EARLY RECORDED HISTORY IN SCOTLAND
In the Exchequer Rolls of 1362, a payment of forty
shillings was “paid to the Kings Pipers.”
Notable
is the carving of a pig playing the pipes on Melrose Abbey, most probably from
the rebuilding after the English raids in 1385.
An inventory of instruments in St. James palace conducted
in 1419 specifies “four bagpipes with pipes of ivory” and another “bagpipe with
pipes of ivory, the bag covered with purple velvet.”

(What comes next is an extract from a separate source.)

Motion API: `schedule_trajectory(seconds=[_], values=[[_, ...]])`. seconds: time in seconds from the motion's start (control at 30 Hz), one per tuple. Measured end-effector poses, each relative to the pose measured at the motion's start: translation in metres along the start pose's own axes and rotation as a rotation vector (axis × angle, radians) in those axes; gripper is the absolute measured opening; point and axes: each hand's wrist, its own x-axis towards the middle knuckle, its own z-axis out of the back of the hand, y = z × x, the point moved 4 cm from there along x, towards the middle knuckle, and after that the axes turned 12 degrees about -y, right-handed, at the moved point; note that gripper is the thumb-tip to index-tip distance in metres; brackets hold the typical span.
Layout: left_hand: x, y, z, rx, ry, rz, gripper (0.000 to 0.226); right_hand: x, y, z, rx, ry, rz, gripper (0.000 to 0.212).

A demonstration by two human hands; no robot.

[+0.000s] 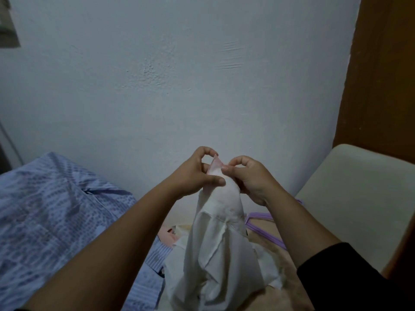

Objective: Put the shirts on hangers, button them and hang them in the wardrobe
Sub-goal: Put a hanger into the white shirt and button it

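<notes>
Both hands on white shirt

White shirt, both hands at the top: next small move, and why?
Probably reach for a purple hanger and slip it in. Both hands, left hand and right hand, pinch the top of the white shirt, which hangs limp with no hanger visible inside; the hangers lie just right of it.

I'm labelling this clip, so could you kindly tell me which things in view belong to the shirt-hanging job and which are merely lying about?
Part of the job:
- white shirt, pinched at its top by the left hand and right hand
- purple hangers on the bed
- blue patterned shirt spread out at the left

Just lying about:
- cream cushion at the right
- brown wooden panel
</notes>
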Motion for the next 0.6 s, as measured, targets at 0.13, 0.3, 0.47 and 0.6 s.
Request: schedule_trajectory(seconds=[0.13, 0.3, 0.47, 0.6], values=[[-0.001, -0.005, 0.003, -0.026, 0.049, -0.061, 0.044, 0.003, -0.004, 0.003, 0.081, 0.011, -0.095, 0.023], [-0.003, -0.012, 0.004, 0.064, 0.162, -0.041, 0.032, 0.005, -0.003, 0.002, 0.127, 0.0, -0.096, 0.028], [-0.002, -0.018, 0.014, 0.069, 0.212, 0.1, 0.028, 0.0, 0.003, 0.003, 0.216, 0.22, -0.045, 0.021], [0.002, -0.023, 0.029, -0.015, 0.152, 0.142, 0.031, -0.005, 0.004, 0.003, 0.136, 0.37, -0.04, 0.023]])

In 1486, Edinburgh rejoiced in a band
consisting of three pipers, and any household who declined to billet these
“city musicians” in rotation was liable to be fined nine pence in accordance
with a town council decree.
It is not a little surprising that in the accounts of the
Lords High Treasurers of Scotland there is a reference to pipers being
“INGLIS.” In the years 1489 and 1491
payments were made to “the English piper that came to the castle and played to
the King,” and to “four English Pipers.”
On October 6, 1503 an entry was made to record
the King’s payment of 28 shillings to the pipers of Aberdeen and Edinburgh.

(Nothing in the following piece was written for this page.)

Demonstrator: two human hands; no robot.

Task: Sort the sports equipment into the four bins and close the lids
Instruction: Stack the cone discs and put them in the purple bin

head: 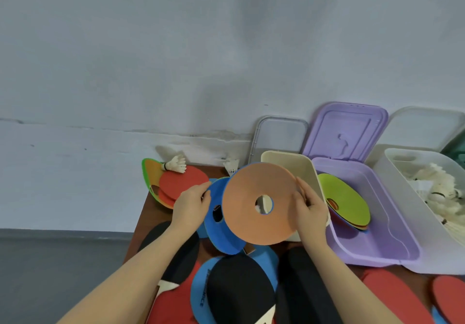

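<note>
I hold an orange disc cone (254, 198) with a centre hole, tilted up above the table. My right hand (310, 208) grips its right rim. Behind it a blue disc cone (216, 225) is gripped at its left edge by my left hand (192, 204). The purple bin (372, 225) to the right is open and holds a stack of disc cones, a lime one (346, 200) on top. A cream bin (293, 165) stands behind the orange disc. A white bin (392, 170) at far right holds several shuttlecocks (432, 187).
Table tennis paddles (239, 291), black and red, lie along the near table edge. More disc cones (181, 181) and a shuttlecock (176, 165) lie at the back left corner; another shuttlecock (232, 165) is near the wall. Open lids (279, 135) lean against the wall.
</note>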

In 1505, records exist indicating that Dumbarton, Biggar,
Wigton, Glenluce and Dumfries had public pipers.
The
complete disappearance of any payments to pipers after the year 1508 may
indicate that the bagpipe had ceased to be popular in the royal court of
Scotland but as late as 1536 pipes were still employed at Roman Catholic
services in Edinburgh.
During
1556, the Queen Regent made a pilgrimage in honor of St. Giles and was
accompanied by bagpipes and other musicians.
In
1581, a payment was made “to a piper and young boy his son that play in
Dalkeyth upon Sunday the 11 Day of June from the Kirk to the Castle before his
Highness.”
Presbytery
records for Stirling, 1582, show the summoning of pipers William Wricht and Thomas Edmane
before the Kirk for censure and fines. They played the pipes on the Sabbath at
a wedding.
The
first written mention of the “Great Pipes” was in 1623 when a piper from Perth was prosecuted for playing
on the Sabbath.
In
the Scottish Lowlands, pipers formed part of the municipal institutions of all
large towns. In Jedburgh the office of
piper was a hereditary one.
It was noted that in 1650, MacLeod of Dunvegan had a
bard, a harper, a piper and a fool, all of which were provided for by the
Chief.
The records of the Burgh of Aberdeen, for 1664, contain
an entry that granted Alexander Thomson the liberty to go through town playing
his pipes and that he would receive payment as others in like employment had
before.
In Brechin, a small town between Dundee and Aberdeen, the town piper’s duties
were to pipe up and down the town streets each weekday at five in the morning
and seven at night. In 1688, this
official was assigned a salary of ten merks yearly.
The Inverness Kirk Session records between 1688 and 1695
mention William Fraser, piper to Lord Lovet, as having paid four pounds Scots
of a penalty for “doing what he ought not have done.”
An
advertisement in the Edinburgh Courant
in 1708, asked for “any person that plays on the bagpipes who might be willing
to engage on board a British man-of-war.”
Both British and Dutch ships were anchored in Leith Roads at the time.
The
pipes became popular in the Highlands in the 1400’s and came into general use
before 1500. The Highlanders labors were
often accompanied by music, either vocal that of the harp and when occasion
allowed the pipes. In 1565 George Buchanan indicates that the harp and the pipes
were in use throughout the Highlands. The
decline of the harp occurred during the 1600’s as the pipes moved into the
position as the instrument of the highland clans.